Aku terus melihati ekspresi dan juga tingkah laku bodoh nya yang tak bisa mendapatkan sebuah roti dari ku. Lalu gadis itu pun tumbang, jatuh ke tanah taman yang di tumbuhi rumput dan juga bunga. Dia menangis seakan dunia akan berakhir jika dia gak mendapatkan roti itu.

Aku bisa mendengar suara tangis seduhnya namun aku gak tersentuh sama sekali, entah apa yang terjadi dengan ku tapi aku belum merasakan empati untuk memberikan roti ini ke pada gadis ini sampai, muncul suatu suara gemuruh yang datangnya dari arah gadis itu.

*Gyuuuuuu

Itu suara perut keroncongan.

Dan gadis yang terkapar di tanah itu pun menoleh ke arah ku, sambil melihat ku dengan wajah seperti anak kucing yang di buang majikannya.

"Aku mohon berikan aku roti itu, sudah 2 hari aku belum makan.... huuu...."

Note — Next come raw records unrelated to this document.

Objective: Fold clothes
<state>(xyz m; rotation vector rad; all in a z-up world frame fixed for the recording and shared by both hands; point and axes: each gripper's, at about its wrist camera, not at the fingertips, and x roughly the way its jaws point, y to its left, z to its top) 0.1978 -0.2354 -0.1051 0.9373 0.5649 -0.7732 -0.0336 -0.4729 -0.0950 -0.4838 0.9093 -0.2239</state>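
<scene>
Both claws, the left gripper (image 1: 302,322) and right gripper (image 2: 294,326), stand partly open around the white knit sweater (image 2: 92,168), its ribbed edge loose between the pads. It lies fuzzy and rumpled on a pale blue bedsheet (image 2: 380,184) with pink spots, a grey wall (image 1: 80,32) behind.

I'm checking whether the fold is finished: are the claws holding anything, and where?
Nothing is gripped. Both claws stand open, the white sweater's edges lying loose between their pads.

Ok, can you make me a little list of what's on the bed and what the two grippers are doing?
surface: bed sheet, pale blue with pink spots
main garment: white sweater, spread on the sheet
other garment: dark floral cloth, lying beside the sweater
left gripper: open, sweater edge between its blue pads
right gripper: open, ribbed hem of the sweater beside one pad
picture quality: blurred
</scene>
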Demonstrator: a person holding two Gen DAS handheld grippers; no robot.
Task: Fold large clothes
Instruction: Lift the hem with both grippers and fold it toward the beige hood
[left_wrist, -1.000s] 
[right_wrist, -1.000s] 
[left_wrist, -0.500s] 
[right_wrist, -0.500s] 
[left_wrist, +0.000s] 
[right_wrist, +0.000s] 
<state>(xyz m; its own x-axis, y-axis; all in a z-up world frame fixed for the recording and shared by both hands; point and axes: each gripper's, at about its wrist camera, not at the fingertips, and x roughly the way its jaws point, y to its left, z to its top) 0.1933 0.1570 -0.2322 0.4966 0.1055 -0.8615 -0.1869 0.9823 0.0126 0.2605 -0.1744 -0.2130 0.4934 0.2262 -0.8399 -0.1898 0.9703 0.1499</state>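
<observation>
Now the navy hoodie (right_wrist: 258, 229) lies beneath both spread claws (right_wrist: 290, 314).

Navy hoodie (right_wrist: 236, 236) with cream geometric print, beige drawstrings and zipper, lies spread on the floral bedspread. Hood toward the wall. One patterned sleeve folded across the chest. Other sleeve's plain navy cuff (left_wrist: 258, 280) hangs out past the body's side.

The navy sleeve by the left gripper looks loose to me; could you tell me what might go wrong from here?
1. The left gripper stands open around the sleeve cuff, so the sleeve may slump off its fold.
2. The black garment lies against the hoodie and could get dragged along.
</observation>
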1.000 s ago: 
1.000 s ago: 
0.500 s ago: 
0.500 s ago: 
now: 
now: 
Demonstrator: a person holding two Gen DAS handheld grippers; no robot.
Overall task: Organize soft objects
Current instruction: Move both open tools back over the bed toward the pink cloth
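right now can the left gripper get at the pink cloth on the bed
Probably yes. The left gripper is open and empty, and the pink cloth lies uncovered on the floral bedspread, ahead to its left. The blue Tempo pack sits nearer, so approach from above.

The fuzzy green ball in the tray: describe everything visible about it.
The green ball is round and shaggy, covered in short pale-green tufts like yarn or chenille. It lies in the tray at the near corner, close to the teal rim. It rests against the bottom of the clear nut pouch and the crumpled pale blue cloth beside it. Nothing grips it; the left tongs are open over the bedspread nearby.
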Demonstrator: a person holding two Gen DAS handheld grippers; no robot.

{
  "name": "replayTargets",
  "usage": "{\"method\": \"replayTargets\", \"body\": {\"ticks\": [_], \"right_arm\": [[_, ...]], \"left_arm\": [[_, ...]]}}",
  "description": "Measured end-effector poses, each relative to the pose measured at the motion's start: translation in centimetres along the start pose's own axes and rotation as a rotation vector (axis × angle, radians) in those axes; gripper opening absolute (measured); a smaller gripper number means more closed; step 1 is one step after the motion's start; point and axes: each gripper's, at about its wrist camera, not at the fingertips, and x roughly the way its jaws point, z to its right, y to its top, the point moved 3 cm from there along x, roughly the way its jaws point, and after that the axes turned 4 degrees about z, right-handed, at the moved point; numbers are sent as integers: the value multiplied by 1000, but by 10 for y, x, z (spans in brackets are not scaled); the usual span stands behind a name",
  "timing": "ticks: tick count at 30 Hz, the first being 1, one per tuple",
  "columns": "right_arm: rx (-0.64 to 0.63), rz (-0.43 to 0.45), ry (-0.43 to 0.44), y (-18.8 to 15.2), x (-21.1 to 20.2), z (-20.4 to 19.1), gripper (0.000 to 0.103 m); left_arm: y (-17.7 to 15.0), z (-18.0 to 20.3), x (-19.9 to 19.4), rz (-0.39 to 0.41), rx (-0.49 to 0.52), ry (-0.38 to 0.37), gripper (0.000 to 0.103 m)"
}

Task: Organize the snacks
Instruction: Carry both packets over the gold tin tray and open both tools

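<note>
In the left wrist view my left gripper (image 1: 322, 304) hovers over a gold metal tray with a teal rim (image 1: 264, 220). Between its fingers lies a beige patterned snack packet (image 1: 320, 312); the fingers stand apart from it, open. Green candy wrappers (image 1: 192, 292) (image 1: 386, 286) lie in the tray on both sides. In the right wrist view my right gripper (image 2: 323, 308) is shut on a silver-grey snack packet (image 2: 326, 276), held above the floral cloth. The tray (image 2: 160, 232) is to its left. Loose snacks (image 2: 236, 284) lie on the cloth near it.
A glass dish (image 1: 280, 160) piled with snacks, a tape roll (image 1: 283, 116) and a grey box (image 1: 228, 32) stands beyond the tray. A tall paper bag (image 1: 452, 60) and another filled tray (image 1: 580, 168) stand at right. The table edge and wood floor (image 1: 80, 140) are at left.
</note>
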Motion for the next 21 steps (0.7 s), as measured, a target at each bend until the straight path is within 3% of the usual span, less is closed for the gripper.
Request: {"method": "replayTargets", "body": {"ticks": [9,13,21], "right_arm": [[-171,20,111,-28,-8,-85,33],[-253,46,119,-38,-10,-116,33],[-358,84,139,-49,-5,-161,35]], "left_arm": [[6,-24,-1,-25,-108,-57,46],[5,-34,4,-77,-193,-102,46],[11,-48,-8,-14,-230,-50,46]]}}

Dia mulai menangis, namun lagi-lagi aku gak merasa kasihan sama sekali.

Aku gak terlalu mengerti, aku yang biasanya lemah dengan anak kecil yang seperti ini dan biasanya akan luluh dan memberikan roti ini. Akan tetapi entah kenapa aku sama sekali tidak mau memberikan roti ini padanya.

Aku tau ini membuat diri ku seperti seseorang yang jahat tapi ini roti yang ku beli dengan uang ku sendiri apakah aku harus memberikannya kenapa orang asing yang tiba tiba muncul di depan mataku ini?

Pikiran ku terus berputar di sana sedangkan gadis itu terus menatapku seperti anak kucing yang di buang majikannya. Pikiranku masih tidak luluh sama sekali malah aku tidak peduli akan nasib anak ini.

Aku juga heran kenapa aku tidak merasakan rasa simpati sedikit pun pada anak ini. Biasanya aku mau memberikan roti kepada anak panti, memberikan makanan kepada kucing liar yang sering datang ke rumahku tapi untuk dia aku merasa tidak mau memberikan apapun.

Lagi-lagi aku berpikir seperti itu dan karena aku sedikit takut kehilangan sifat kasih sayang ku, dengan terpaksa aku memberikan roti ini kepadanya.

"Nih.."

"Eh!? Boleh nih? ASIK!"

Gadis itu langsung mengambil roti di tanganku dan memakannya dengan lahap.

Aku sedikit lega ketika aku melihat gadis ini makan dengan lahap aku merasakan rasa kasih sayang ku kembali. Aku tidak tau kenapa bisa begini tapi akhirnya aku merasa simpati dengan gadis ini.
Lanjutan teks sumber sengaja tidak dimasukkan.